2018-12-05 Thread Josef Bacik
From: Josef Bacik 

With my delayed refs patches in place we started seeing a large amount
of aborts in __btrfs_free_extent

BTRFS error (device sdb1): unable to find ref byte nr 91947008 parent 0 root 
35964  owner 1 offset 0
Call Trace:
 ? btrfs_merge_delayed_refs+0xaf/0x340
 __btrfs_run_delayed_refs+0x6ea/0xfc0
 ? btrfs_set_path_blocking+0x31/0x60
 btrfs_run_delayed_refs+0xeb/0x180
 btrfs_commit_transaction+0x179/0x7f0
 ? btrfs_check_space_for_delayed_refs+0x30/0x50
 ? should_end_transaction.isra.19+0xe/0x40
 btrfs_drop_snapshot+0x41c/0x7c0
 btrfs_clean_one_deleted_snapshot+0xb5/0xd0
 cleaner_kthread+0xf6/0x120
 kthread+0xf8/0x130
 ? btree_invalidatepage+0x90/0x90
 ? kthread_bind+0x10/0x10
 ret_from_fork+0x35/0x40

This was because btrfs_drop_snapshot depends on the root not being modified
while it's dropping the snapshot.  It will unlock the root node (and really
every node) as it walks down the tree, only to re-lock it when it needs to do
something.  This is a problem because if we modify the tree we could cow a block
in our path, which free's our reference to that block.  Then once we get back to
that shared block we'll free our reference to it again, and get ENOENT when
trying to lookup our extent reference to that block in __btrfs_free_extent.

This is ultimately happening because we have delayed items left to be processed
for our deleted snapshot _after_ all of the inodes are closed for the snapshot.
We only run the delayed inode item if we're deleting the inode, and even then we
do not run the delayed insertions or delayed removals.  These can be run at any
point after our final inode does it's last iput, which is what triggers the
snapshot deletion.  We can end up with the snapshot deletion happening and then
have the delayed items run on that file system, resulting in the above problem.

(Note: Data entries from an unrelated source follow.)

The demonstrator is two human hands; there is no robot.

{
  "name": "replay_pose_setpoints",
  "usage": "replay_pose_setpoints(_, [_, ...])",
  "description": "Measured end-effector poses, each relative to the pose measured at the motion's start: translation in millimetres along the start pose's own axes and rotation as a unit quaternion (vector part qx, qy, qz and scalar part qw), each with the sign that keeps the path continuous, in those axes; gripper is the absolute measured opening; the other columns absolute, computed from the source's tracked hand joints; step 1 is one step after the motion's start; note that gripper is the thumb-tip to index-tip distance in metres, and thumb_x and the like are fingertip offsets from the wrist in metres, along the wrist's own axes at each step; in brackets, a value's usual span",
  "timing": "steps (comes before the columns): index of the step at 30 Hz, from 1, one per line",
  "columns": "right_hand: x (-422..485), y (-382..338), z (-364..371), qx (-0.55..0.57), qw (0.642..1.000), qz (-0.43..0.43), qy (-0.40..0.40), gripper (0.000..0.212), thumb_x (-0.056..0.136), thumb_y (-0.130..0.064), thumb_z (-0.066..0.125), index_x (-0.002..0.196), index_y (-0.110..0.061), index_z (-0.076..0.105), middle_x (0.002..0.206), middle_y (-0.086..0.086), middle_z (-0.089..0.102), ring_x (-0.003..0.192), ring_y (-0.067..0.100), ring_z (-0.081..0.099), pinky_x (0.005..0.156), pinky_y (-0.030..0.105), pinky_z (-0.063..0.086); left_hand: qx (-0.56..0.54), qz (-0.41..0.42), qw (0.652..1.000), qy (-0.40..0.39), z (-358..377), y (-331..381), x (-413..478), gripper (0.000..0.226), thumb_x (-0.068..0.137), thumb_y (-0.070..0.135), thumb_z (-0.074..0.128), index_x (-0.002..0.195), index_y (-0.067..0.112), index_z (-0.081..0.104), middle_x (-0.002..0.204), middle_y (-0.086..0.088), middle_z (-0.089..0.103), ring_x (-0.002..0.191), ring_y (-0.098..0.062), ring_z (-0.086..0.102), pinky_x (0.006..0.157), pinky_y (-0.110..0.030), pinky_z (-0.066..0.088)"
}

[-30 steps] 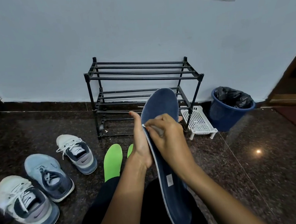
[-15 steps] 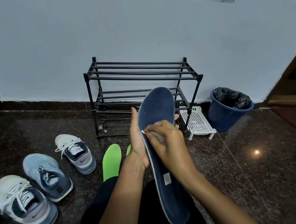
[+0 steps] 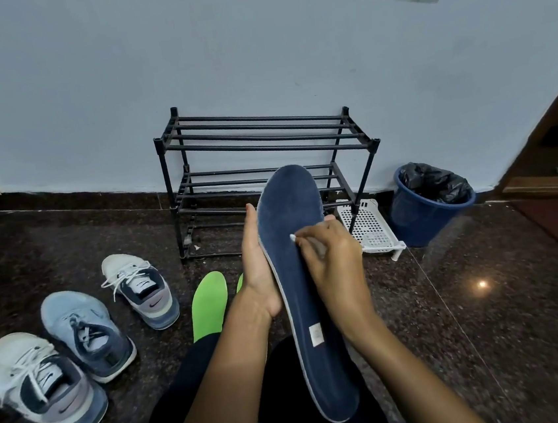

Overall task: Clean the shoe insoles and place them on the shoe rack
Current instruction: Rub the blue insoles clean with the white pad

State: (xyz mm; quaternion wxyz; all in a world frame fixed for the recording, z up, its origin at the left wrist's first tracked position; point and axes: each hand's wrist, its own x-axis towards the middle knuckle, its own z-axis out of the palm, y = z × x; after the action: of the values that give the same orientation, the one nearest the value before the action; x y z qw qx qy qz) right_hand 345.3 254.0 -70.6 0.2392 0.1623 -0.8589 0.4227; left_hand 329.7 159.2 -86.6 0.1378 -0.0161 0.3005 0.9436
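The blue insole (image 3: 289, 210) stands nearly upright in front of the person, above the lap. Its long axis runs from the heel end, low and near the body, up to the toe end, which points away towards the shoe rack (image 3: 263, 137) against the wall. The left hand (image 3: 258, 272) holds it from the left edge and from behind, thumb straight along the near edge. The right hand (image 3: 335, 267) lies on the front face, its fingers curled and pinching a small white thing (image 3: 293, 237) pressed to the cloth surface.

The wiping looks to be under way. The rack's bars are bare, so no insole has been placed yet. The rack lies straight ahead beyond the toe end, and the left hand, which bears the insole, seems the likelier one to carry it there.

A green insole (image 3: 210, 304) lies on the floor near the left forearm.

The left fingers are mostly hidden behind the blue insole. Whether the white thing is a wipe, a tissue or cloth cannot be told. A second green insole (image 3: 240, 282) shows only as a sliver beside the left wrist.
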Motion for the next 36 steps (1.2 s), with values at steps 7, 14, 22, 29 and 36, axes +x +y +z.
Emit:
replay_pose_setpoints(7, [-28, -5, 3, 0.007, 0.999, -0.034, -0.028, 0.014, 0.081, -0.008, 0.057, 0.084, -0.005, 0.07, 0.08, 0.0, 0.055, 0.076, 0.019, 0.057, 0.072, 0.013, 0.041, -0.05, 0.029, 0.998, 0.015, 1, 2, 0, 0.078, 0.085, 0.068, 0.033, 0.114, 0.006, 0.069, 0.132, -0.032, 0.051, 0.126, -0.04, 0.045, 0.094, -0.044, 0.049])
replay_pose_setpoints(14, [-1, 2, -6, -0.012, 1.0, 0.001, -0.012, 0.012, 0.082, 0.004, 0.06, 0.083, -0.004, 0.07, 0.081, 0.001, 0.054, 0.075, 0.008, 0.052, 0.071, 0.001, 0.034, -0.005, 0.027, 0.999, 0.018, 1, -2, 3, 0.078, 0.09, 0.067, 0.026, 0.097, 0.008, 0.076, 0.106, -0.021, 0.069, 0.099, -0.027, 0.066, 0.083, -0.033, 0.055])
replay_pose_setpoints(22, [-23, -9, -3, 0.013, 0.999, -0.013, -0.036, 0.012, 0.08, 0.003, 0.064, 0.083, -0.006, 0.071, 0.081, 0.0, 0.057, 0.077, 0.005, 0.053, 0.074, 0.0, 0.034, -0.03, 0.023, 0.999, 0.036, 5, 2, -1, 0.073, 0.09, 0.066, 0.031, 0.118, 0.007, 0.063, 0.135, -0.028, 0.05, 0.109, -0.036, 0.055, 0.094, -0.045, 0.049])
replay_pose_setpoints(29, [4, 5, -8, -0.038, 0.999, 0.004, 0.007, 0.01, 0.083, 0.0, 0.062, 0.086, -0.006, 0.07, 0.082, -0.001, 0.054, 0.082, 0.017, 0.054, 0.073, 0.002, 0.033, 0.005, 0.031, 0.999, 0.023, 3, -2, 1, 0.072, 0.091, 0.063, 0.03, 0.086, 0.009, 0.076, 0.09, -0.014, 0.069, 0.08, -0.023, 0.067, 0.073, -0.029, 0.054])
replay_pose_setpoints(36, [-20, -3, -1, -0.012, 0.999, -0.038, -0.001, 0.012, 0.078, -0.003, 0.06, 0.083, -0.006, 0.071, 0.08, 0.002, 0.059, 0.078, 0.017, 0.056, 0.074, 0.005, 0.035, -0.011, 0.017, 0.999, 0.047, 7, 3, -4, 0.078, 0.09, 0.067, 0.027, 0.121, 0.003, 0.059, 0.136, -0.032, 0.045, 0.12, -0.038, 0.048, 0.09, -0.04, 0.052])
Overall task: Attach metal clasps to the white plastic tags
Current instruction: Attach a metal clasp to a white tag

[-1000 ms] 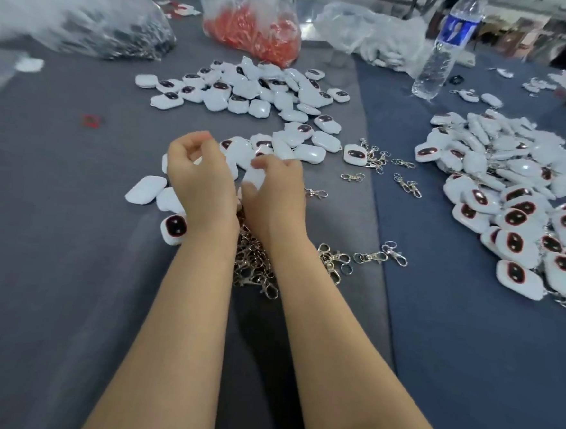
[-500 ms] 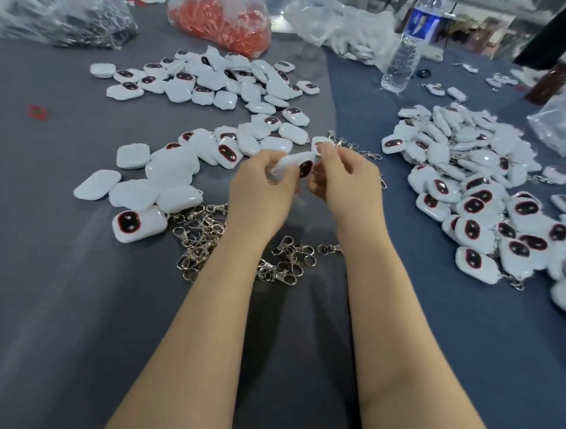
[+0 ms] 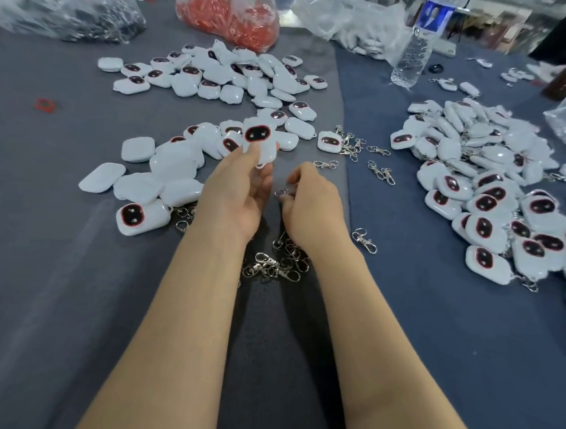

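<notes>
My left hand (image 3: 239, 191) holds one white plastic tag (image 3: 260, 142) upright between its fingertips, the tag's dark red-rimmed face towards me and its loop end pointing down. Just to the right, my right hand (image 3: 312, 203) pinches a metal clasp (image 3: 282, 193) close to that loop. A heap of loose clasps (image 3: 275, 264) lies on the cloth under my wrists. Loose tags (image 3: 163, 176) lie left of my left hand. A large pile of tags with clasps on them (image 3: 497, 202) covers the right side.
Another spread of white tags (image 3: 217, 75) lies farther back. Behind it stand a bag of red parts (image 3: 228, 19), a bag of dark metal parts (image 3: 71, 15), a clear bag of white pieces (image 3: 352, 25) and a water bottle (image 3: 417, 46). Stray clasps (image 3: 378, 170) dot the middle.
The two hands, joined on one tag half a second ago, have drawn apart. The left now holds the tag upright and the right pinches a clasp lower down.
</notes>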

This problem has existed forever, however my patches made it much easier to hit
as I wake up the cleaner much more often to deal with delayed iputs, which made
us more likely to start the snapshot dropping work before the transaction
commits, which is when the delayed items would generally be run.  Before,
generally speaking, we would run the delayed items, commit the transaction, and
wakeup the cleaner thread to start deleting snapshots, which means we were less
likely to hit this problem.  You could still hit it if you had multiple
snapshots to be deleted and ended up with lots of delayed items, but it was
definitely harder.

Fix for now by simply running all the delayed items before starting to drop the
snapshot.  We could make this smarter in the future by making the delayed items
per-root, and then simply drop any delayed items for roots that we are going to
delete.  But for now just a quick and easy solution is the safest.

Cc: sta...@vger.kernel.org
Signed-off-by: Josef Bacik 
---
v1->v2:
- check for errors from btrfs_run_delayed_items.
- Dave I can reroll the series, but the second version of patch 1 is the same,
  let me know what you want.

 fs/btrfs/extent-tree.c | 4 
 1 file changed, 4 insertions(+)

diff --git a/fs/btrfs/extent-tree.c b/fs/btrfs/extent-tree.c
index dcb699dd57f3..473084eb7a2d 100644
--- a/fs/btrfs/extent-tree.c
+++ b/fs/btrfs/extent-tree.c
@@ -9330,6 +9330,10 @@ int btrfs_drop_snapshot(struct btrfs_root *root,
goto out_free;
}
 
+   err = btrfs_run_delayed_items(trans);
+   if (err)
+   goto out_end_trans;
+
if (block_rsv)
trans->block_rsv = block_rsv;
 
-- 
2.14.3